The initial implementation guide sounds like the skeleton for the new guide you developed.

Yes if the seven pages was a skeleton, this is what the person looks like. The current version is a product of a lot more work, a lot more failure, and a lot more learning, that has come from our work globally and our work in South Carolina implementing the checklist. It is very practical. It is not filled with theories and academics. It is filled with, ‘If I want to do this, what do I need to do?’

What implementation work has informed the new guide?

We had done scattered implementation work through the WHO, but the WHO didn’t have the assets or the people to update the manual as we were learning things out in the world.

Meanwhile, the South Carolina Hospital Association (SCHA) reached out to Atul and he’d asked them to commit to putting the checklist into place around the state.  Backed by the support of a generous private funder, the SCHA took him up on the idea to work with the state of South Carolina over five years, with an eye towards expanding the work beyond that to other states. South Carolina was a huge implementation experiment, and we made a difference. The checklist is probably more widely, fully implemented in South Carolina than it is anywhere else in the whole country. In terms of the spirit of the checklist, there are hospitals there that really use it well.

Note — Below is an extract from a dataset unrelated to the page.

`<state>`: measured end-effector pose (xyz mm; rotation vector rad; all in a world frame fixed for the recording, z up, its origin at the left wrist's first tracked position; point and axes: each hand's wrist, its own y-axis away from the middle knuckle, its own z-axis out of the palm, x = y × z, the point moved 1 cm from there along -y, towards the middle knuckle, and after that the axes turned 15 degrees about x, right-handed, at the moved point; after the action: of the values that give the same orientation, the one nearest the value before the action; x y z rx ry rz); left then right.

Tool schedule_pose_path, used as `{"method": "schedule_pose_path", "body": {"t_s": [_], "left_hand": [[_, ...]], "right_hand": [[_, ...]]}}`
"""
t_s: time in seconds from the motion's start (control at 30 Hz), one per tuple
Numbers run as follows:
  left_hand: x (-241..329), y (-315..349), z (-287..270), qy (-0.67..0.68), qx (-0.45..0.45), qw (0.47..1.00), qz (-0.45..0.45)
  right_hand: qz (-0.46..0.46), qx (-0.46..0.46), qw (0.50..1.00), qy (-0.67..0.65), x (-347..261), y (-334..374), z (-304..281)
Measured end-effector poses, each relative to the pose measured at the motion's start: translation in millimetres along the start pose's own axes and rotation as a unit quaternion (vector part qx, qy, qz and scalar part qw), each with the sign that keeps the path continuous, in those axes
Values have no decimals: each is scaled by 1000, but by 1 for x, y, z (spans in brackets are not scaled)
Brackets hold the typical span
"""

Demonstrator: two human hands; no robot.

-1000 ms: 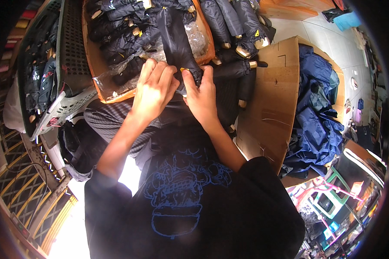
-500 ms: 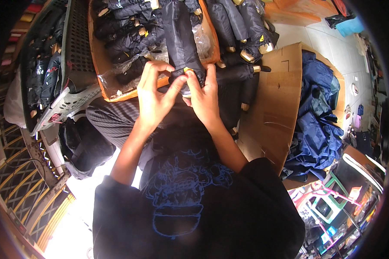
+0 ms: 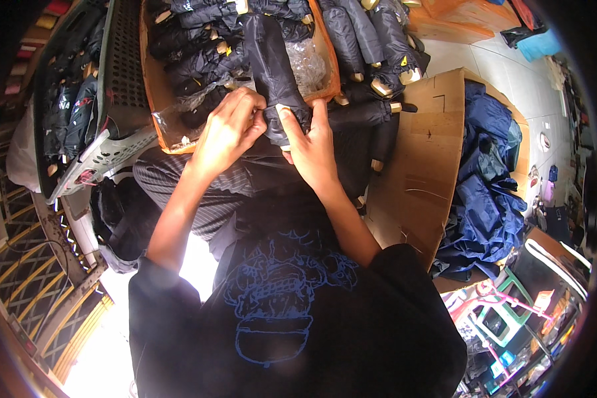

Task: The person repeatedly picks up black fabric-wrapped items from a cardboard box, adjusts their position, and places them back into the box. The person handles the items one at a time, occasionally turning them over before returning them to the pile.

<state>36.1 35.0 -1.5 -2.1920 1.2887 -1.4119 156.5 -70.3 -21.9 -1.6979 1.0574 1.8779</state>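
A black folded umbrella (image 3: pixel 270 63) lies lengthwise in front of me, its near end just above my lap and its far end over an open carton (image 3: pixel 172 140). My right hand (image 3: pixel 314 147) grips the near end, thumb pressed on top of the fabric and fingers curled round the right side. At the left edge of the same end, my left hand (image 3: pixel 229 129) is closed, its fingertips pinched against the cloth. What lies under the fingertips is partly hidden. Several similar black umbrellas (image 3: pixel 199 43) with pale handle ends fill the carton, along with crumpled clear plastic (image 3: pixel 308 66).
A grey perforated basket (image 3: pixel 127 79) holding more umbrellas stands at the left. More black umbrellas (image 3: pixel 371 46) are stacked right of the carton. A tall cardboard box (image 3: pixel 418 166) with dark blue fabric (image 3: pixel 484 205) is on my right, and a green stool (image 3: pixel 511 312) sits beyond it.
My left hand has turned and its spread thumb and fingers have drawn together at the umbrella's left edge. The umbrella's far end has shifted slightly left. The right thumb has moved a little left.
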Motion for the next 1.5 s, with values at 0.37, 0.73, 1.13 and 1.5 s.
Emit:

In the beginning, we didn’t really know how to help people implement a major change in the operating room. This was our first chance to really get close to the ground. We looked around, we tried to find large-scale implementation projects of a similar nature, there wasn’t much. Dr. Peter Pronovost at Johns Hopkins had done some seminal work in the state of Michigan to implement a checklist, which  actually inspired the original WHO checklist. He focused on ICUs to reduce the rate of deadly infections associated with central line catheters, and he’d shown you could do it, and at scale. Then we gathered anything we could find about implementation the experiences in businesses and corporations and in the federal government.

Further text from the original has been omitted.